Description of the task:
Return all the data, word for word.

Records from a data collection
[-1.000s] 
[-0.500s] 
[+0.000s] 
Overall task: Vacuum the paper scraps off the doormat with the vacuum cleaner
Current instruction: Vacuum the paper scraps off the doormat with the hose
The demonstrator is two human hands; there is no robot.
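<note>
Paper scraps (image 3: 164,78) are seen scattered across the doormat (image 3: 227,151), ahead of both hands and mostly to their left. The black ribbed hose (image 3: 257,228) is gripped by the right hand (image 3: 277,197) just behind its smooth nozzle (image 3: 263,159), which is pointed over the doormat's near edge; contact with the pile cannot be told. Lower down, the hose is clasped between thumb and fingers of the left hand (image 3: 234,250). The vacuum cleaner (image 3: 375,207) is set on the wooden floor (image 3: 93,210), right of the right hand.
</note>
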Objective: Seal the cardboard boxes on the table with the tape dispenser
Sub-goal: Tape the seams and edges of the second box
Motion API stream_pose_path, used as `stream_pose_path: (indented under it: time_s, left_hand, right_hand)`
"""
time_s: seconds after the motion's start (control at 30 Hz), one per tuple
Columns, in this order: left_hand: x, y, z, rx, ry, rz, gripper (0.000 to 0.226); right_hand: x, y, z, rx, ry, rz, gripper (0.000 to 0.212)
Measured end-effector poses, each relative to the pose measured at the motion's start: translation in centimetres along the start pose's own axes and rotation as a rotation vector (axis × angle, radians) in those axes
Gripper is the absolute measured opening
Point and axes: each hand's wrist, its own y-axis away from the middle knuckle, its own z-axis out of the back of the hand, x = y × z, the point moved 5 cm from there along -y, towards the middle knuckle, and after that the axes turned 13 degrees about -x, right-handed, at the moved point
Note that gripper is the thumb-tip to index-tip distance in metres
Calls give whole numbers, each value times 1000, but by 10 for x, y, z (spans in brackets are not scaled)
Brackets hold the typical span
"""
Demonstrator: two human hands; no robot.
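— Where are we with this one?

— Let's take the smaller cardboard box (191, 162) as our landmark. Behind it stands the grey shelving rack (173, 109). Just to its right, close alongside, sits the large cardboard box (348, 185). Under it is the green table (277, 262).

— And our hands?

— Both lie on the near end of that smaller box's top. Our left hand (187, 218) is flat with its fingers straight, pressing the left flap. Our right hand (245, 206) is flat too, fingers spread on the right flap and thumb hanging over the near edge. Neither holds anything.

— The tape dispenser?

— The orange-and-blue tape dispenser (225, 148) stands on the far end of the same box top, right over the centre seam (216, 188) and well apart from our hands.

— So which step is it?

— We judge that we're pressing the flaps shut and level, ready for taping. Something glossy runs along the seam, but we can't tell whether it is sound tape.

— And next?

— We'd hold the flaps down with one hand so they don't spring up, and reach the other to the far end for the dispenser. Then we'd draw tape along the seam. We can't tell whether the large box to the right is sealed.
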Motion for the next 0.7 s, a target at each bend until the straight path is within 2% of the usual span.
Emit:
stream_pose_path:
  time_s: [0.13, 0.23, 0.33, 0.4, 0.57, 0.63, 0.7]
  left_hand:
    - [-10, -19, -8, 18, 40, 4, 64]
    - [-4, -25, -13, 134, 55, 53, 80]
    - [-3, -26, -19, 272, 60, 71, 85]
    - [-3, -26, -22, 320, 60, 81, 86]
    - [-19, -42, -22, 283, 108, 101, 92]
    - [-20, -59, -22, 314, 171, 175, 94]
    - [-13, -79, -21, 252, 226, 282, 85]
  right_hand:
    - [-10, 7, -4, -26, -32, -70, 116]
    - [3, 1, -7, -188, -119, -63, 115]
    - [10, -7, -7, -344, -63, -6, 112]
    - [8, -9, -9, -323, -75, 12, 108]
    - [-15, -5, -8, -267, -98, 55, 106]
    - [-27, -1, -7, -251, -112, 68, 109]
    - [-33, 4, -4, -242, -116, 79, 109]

Final answer:
[-1.000s] 
[-0.500s] 
[+0.000s] 
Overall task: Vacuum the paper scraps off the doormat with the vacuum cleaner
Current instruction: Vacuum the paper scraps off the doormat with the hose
The demonstrator is two human hands; there is no robot.
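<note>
Paper scraps (image 3: 164,78) are seen scattered across the doormat (image 3: 227,151), ahead of both hands and mostly to their left. The black ribbed hose (image 3: 257,228) is gripped by the right hand (image 3: 277,197) just behind its smooth nozzle (image 3: 263,159), which is pointed over the doormat's near edge; contact with the pile cannot be told. Lower down, the hose is clasped between thumb and fingers of the left hand (image 3: 234,250). The vacuum cleaner (image 3: 375,207) is set on the wooden floor (image 3: 93,210), right of the right hand.
</note>
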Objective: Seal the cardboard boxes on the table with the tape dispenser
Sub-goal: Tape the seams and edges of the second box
Motion API stream_pose_path, used as `stream_pose_path: (indented under it: time_s, left_hand, right_hand)`
"""
time_s: seconds after the motion's start (control at 30 Hz), one per tuple
Columns, in this order: left_hand: x, y, z, rx, ry, rz, gripper (0.000 to 0.226); right_hand: x, y, z, rx, ry, rz, gripper (0.000 to 0.212)
Measured end-effector poses, each relative to the pose measured at the motion's start: translation in centimetres along the start pose's own axes and rotation as a rotation vector (axis × angle, radians) in those axes
Gripper is the absolute measured opening
Point and axes: each hand's wrist, its own y-axis away from the middle knuckle, its own z-axis out of the back of the hand, x = y × z, the point moved 5 cm from there along -y, towards the middle knuckle, and after that the axes turned 13 degrees about -x, right-handed, at the moved point
Note that gripper is the thumb-tip to index-tip distance in metres
Calls give whole numbers, each value times 1000, but by 10 for x, y, z (spans in brackets are not scaled)
Brackets hold the typical span
"""
Demonstrator: two human hands; no robot.
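— Where are we with this one?

— Let's take the smaller cardboard box (191, 162) as our landmark. Behind it stands the grey shelving rack (173, 109). Just to its right, close alongside, sits the large cardboard box (348, 185). Under it is the green table (277, 262).

— And our hands?

— Both lie on the near end of that smaller box's top. Our left hand (187, 218) is flat with its fingers straight, pressing the left flap. Our right hand (245, 206) is flat too, fingers spread on the right flap and thumb hanging over the near edge. Neither holds anything.

— The tape dispenser?

— The orange-and-blue tape dispenser (225, 148) stands on the far end of the same box top, right over the centre seam (216, 188) and well apart from our hands.

— So which step is it?

— We judge that we're pressing the flaps shut and level, ready for taping. Something glossy runs along the seam, but we can't tell whether it is sound tape.

— And next?

— We'd hold the flaps down with one hand so they don't spring up, and reach the other to the far end for the dispenser. Then we'd draw tape along the seam. We can't tell whether the large box to the right is sealed.
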Motion for the next 0.7 s, a target at each bend until the straight path is within 2% of the usual span.
Emit:
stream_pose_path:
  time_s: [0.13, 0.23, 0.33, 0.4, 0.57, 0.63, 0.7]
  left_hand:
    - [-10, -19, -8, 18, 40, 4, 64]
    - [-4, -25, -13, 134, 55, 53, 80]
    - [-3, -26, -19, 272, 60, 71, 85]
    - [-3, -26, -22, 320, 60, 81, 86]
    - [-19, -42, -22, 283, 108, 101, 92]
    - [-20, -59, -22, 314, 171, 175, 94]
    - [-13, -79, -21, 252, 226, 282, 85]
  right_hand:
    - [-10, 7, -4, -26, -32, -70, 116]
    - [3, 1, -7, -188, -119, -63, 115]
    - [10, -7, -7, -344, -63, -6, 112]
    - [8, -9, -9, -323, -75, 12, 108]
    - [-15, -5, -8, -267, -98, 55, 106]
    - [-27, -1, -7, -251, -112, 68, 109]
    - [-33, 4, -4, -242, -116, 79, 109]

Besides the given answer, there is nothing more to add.